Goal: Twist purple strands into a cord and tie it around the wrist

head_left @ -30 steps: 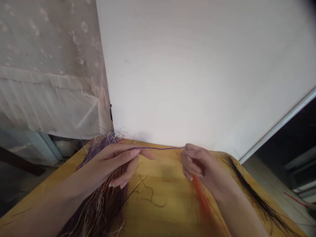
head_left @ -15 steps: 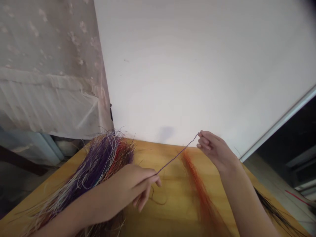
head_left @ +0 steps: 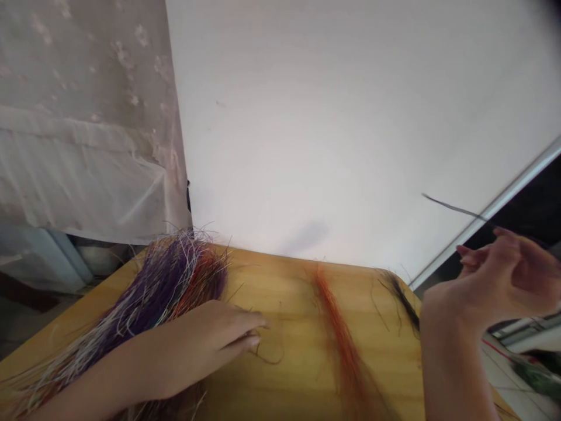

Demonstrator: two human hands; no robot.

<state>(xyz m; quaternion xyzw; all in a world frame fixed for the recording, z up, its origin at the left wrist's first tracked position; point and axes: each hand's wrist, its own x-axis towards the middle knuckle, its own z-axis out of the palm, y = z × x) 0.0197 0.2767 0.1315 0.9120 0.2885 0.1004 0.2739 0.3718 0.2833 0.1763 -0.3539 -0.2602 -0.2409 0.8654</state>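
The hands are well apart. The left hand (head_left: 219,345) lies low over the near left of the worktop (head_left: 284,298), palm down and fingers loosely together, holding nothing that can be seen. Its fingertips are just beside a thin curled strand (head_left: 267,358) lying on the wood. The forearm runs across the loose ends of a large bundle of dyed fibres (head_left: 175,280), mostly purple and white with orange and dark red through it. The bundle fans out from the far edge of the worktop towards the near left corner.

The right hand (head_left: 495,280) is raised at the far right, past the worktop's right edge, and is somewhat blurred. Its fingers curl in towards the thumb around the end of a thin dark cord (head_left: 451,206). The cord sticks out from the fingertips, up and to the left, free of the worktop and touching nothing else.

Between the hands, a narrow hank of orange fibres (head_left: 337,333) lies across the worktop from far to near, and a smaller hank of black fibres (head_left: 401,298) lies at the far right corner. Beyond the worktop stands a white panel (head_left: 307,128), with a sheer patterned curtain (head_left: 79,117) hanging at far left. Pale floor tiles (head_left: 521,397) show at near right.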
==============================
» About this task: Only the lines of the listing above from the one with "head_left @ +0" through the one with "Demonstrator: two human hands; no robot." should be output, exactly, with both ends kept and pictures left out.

» Response:
head_left @ +0 steps: 

Demonstrator: two human hands; no robot.

The full answer has been given.